EXERCISE BRIEF – Count every line in the following listing that contains "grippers", then report that count with nothing added.

DATASET SECTION –

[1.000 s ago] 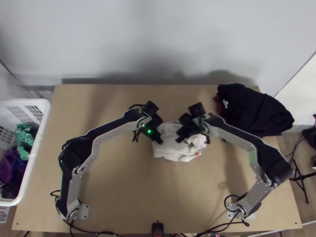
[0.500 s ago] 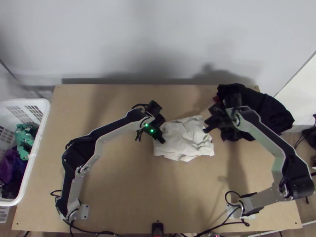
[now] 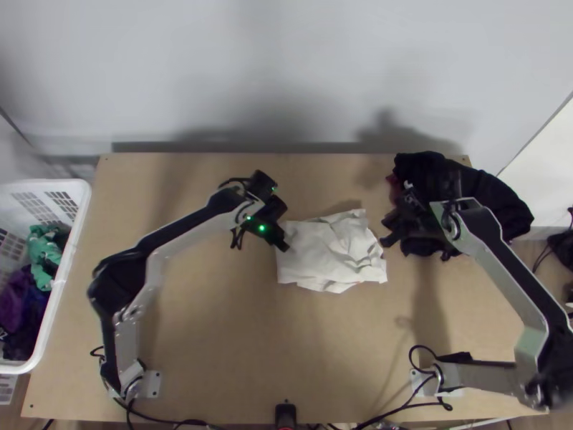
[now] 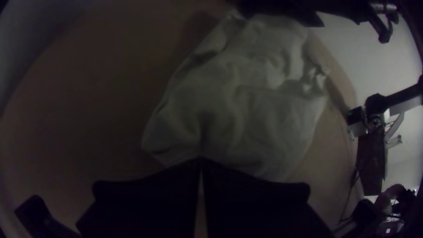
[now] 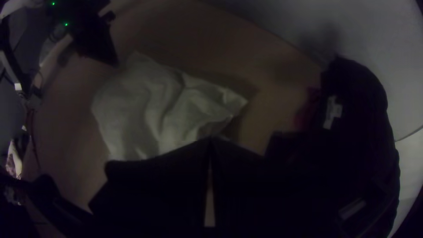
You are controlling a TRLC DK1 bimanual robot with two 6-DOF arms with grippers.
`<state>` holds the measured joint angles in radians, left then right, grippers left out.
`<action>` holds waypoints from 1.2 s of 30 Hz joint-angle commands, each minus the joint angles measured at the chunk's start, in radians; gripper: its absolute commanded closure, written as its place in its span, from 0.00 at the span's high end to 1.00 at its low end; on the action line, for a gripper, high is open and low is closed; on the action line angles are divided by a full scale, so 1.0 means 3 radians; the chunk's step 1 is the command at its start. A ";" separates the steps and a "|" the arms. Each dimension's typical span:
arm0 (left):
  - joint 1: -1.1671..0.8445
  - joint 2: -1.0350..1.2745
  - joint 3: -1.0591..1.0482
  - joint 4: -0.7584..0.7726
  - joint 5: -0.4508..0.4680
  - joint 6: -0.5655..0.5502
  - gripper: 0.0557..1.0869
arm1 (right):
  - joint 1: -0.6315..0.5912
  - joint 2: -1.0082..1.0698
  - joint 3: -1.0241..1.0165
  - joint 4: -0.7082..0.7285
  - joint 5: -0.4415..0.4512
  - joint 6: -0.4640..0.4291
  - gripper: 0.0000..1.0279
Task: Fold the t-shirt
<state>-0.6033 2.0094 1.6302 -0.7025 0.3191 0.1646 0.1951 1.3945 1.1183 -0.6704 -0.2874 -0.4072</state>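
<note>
The right arm's elbow (image 3: 562,365) runs off the right edge of the top view, near the lower corner, so part of it is cut off. The right gripper (image 3: 387,241), black on black, is hard to pick out against the dark clothes (image 3: 501,211) heaped at the upper right. In the left wrist view the left gripper (image 4: 201,161) covers part of the white t-shirt (image 3: 329,251), which lies crumpled and unevenly layered right of centre in the top view; how many layers it has I can't tell.

Both claws are closed, their fingertips meeting. The left one is over the shirt's left edge (whether it pinches any cloth is hidden, annoyingly), while the right one is just off the shirt's right edge, with no cloth seen in its grip.

Half a second ago the right gripper was over that edge; it has since drawn off to the right, its elbow swinging toward the lower right. The left gripper has shifted slightly up and left. The shirt looks nearly the same as then, though a second ago its right side was bunched in tighter, with an orange patch showing.
</note>
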 commanded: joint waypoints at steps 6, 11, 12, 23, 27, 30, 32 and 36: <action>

EXPECTED ANSWER – 2